WHAT YOU NEED TO DO
Restate all of the data below word for word.

━━━━━━━━━━━━━━━━━━━━

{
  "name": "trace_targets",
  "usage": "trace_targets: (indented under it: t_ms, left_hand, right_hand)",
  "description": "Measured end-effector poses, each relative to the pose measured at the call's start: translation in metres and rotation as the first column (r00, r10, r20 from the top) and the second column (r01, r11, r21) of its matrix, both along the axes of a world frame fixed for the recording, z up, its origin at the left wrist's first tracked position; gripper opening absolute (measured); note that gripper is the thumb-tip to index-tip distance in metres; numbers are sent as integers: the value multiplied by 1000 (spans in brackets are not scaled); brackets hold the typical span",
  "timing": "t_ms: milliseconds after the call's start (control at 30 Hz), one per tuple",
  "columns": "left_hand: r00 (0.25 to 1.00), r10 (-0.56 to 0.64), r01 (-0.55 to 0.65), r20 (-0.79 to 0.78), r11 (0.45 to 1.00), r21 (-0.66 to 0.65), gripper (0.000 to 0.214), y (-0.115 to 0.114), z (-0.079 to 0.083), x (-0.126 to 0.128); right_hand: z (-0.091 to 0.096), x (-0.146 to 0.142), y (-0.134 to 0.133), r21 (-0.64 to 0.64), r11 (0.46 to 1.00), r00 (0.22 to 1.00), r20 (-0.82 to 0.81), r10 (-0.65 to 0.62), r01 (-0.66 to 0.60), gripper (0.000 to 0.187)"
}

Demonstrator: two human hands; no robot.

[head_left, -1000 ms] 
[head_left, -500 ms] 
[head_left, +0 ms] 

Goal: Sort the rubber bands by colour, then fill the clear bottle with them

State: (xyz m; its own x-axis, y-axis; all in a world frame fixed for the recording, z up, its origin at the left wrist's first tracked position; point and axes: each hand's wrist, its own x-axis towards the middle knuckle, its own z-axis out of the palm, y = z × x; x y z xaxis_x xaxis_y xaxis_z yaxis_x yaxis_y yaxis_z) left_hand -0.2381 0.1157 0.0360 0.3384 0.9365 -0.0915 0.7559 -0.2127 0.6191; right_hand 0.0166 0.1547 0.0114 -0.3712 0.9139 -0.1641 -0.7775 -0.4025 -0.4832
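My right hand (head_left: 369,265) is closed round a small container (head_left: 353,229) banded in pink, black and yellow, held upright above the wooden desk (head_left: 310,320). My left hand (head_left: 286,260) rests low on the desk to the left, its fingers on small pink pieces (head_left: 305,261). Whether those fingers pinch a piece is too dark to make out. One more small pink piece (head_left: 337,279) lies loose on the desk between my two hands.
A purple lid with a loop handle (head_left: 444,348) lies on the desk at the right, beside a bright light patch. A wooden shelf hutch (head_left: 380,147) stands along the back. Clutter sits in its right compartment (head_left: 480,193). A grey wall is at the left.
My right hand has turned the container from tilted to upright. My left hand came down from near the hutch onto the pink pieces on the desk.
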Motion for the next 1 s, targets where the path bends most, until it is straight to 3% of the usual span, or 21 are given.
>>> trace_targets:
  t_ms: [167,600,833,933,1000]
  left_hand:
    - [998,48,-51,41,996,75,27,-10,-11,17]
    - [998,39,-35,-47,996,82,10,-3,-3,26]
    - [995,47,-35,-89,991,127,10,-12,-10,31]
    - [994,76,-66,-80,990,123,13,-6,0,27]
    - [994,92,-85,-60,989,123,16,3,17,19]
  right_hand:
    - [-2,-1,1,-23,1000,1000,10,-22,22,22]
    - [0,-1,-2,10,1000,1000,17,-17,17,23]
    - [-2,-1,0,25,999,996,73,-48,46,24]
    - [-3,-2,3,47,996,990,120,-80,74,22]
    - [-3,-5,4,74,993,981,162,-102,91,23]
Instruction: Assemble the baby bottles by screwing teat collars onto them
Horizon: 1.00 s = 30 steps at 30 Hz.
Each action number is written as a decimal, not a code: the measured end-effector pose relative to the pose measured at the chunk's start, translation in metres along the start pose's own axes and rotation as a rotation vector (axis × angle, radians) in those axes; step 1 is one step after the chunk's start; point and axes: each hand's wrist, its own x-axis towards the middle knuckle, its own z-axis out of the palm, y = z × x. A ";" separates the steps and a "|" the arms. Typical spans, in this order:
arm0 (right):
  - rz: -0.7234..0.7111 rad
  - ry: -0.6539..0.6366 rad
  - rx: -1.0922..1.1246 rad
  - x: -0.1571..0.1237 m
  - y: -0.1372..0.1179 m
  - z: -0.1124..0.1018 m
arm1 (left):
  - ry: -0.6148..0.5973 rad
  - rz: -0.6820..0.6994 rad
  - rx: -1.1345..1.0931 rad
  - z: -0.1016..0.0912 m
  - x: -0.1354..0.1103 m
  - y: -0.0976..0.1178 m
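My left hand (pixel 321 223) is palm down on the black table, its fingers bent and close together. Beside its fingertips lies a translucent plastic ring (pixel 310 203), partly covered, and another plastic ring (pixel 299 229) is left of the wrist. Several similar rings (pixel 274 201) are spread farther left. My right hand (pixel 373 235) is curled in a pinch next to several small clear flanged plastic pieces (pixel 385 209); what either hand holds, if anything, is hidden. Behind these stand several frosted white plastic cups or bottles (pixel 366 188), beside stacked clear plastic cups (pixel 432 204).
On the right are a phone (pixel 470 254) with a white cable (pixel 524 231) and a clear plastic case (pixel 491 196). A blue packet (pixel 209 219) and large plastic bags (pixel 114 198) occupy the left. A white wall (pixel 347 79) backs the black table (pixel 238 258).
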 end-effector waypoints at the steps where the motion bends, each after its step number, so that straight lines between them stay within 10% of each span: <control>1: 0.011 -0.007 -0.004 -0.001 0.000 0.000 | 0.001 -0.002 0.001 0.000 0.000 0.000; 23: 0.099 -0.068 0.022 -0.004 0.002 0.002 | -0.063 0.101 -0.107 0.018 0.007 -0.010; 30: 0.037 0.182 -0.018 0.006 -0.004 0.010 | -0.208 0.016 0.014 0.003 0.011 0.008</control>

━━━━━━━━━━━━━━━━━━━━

OUTPUT FOR THIS EXERCISE
{
  "name": "trace_targets",
  "usage": "trace_targets: (indented under it: t_ms, left_hand, right_hand)",
  "description": "Measured end-effector poses, each relative to the pose measured at the call's start: translation in metres and rotation as the first column (r00, r10, r20 from the top) and the second column (r01, r11, r21) of its matrix, both along the axes of a world frame fixed for the recording, z up, its origin at the left wrist's first tracked position; gripper opening absolute (measured); note that gripper is the thumb-tip to index-tip distance in metres; numbers are sent as integers: the value multiplied by 1000 (spans in brackets are not scaled); brackets hold the typical span",
  "timing": "t_ms: milliseconds after the call's start (control at 30 Hz), one per tuple",
  "columns": "left_hand: r00 (0.25 to 1.00), r10 (-0.56 to 0.64), r01 (-0.55 to 0.65), r20 (-0.79 to 0.78), r11 (0.45 to 1.00), r21 (-0.66 to 0.65), gripper (0.000 to 0.214), y (-0.115 to 0.114), z (-0.079 to 0.083), x (-0.126 to 0.128); right_hand: z (-0.091 to 0.096), x (-0.146 to 0.142), y (-0.134 to 0.133), r21 (-0.64 to 0.64), r11 (0.46 to 1.00), r00 (0.22 to 1.00), r20 (-0.82 to 0.81), r10 (-0.65 to 0.62), r01 (-0.66 to 0.60), gripper (0.000 to 0.187)"
}

Demonstrator: two human hands; no robot.

[head_left, -1000 ms] 
[head_left, -500 ms] 
[head_left, +0 ms] 

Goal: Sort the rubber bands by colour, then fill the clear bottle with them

State: (xyz m; its own x-axis, y-axis; all in a world frame fixed for the recording, z up, its origin at the left wrist's first tracked position; point and axes: each hand's wrist, its own x-axis towards the middle knuckle, its own z-axis out of the palm, y = z × x; x y z xaxis_x xaxis_y xaxis_z yaxis_x yaxis_y yaxis_z) left_hand -0.2381 0.1157 0.0360 0.3384 0.9365 -0.0915 0.7559 -0.2127 0.6191; right_hand 0.0166 0.1547 0.0114 -0.3712 0.9139 -0.1641 -0.7775 -0.4025 -0.4832
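My right hand (head_left: 369,265) is closed round a small container (head_left: 353,229) banded in pink, black and yellow, held upright above the wooden desk (head_left: 310,320). My left hand (head_left: 286,260) rests low on the desk to the left, its fingers on small pink pieces (head_left: 305,261). Whether those fingers pinch a piece is too dark to make out. One more small pink piece (head_left: 337,279) lies loose on the desk between my two hands.
A purple lid with a loop handle (head_left: 444,348) lies on the desk at the right, beside a bright light patch. A wooden shelf hutch (head_left: 380,147) stands along the back. Clutter sits in its right compartment (head_left: 480,193). A grey wall is at the left.
My right hand has turned the container from tilted to upright. My left hand came down from near the hutch onto the pink pieces on the desk.
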Motion for the next 1 s, targets where the path bends most, until it is straight to 3% of the usual span, or 21 are given.
>>> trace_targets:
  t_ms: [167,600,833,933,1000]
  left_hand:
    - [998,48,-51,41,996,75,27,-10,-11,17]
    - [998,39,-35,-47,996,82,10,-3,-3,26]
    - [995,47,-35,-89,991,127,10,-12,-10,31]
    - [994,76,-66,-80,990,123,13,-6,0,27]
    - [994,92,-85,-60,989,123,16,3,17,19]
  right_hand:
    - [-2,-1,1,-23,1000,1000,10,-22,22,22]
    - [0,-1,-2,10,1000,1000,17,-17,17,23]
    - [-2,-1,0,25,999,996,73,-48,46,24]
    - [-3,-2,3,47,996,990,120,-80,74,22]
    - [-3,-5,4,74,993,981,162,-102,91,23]
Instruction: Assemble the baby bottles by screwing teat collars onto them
Horizon: 1.00 s = 30 steps at 30 Hz.
Each action number is written as a decimal, not a code: the measured end-effector pose relative to the pose measured at the chunk's start, translation in metres along the start pose's own axes and rotation as a rotation vector (axis × angle, radians) in those axes; step 1 is one step after the chunk's start; point and axes: each hand's wrist, its own x-axis towards the middle knuckle, its own z-axis out of the palm, y = z × x. A ";" separates the steps and a "|" the arms. Typical spans, in this order:
arm0 (right):
  - rz: -0.7234..0.7111 rad
  - ry: -0.6539..0.6366 rad
  - rx: -1.0922..1.1246 rad
  - x: -0.1571..0.1237 m
  - y: -0.1372..0.1179 m
  - z: -0.1124..0.1018 m
arm1 (left):
  - ry: -0.6148..0.5973 rad
  - rz: -0.6820..0.6994 rad
  - rx: -1.1345..1.0931 rad
  - z: -0.1016..0.0912 m
  - x: -0.1354..0.1103 m
  - y: -0.0976..0.1178 m
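My left hand (pixel 321 223) is palm down on the black table, its fingers bent and close together. Beside its fingertips lies a translucent plastic ring (pixel 310 203), partly covered, and another plastic ring (pixel 299 229) is left of the wrist. Several similar rings (pixel 274 201) are spread farther left. My right hand (pixel 373 235) is curled in a pinch next to several small clear flanged plastic pieces (pixel 385 209); what either hand holds, if anything, is hidden. Behind these stand several frosted white plastic cups or bottles (pixel 366 188), beside stacked clear plastic cups (pixel 432 204).
On the right are a phone (pixel 470 254) with a white cable (pixel 524 231) and a clear plastic case (pixel 491 196). A blue packet (pixel 209 219) and large plastic bags (pixel 114 198) occupy the left. A white wall (pixel 347 79) backs the black table (pixel 238 258).
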 end-effector waypoints at the steps where the motion bends, each after its step number, so that straight lines between them stay within 10% of each span: <control>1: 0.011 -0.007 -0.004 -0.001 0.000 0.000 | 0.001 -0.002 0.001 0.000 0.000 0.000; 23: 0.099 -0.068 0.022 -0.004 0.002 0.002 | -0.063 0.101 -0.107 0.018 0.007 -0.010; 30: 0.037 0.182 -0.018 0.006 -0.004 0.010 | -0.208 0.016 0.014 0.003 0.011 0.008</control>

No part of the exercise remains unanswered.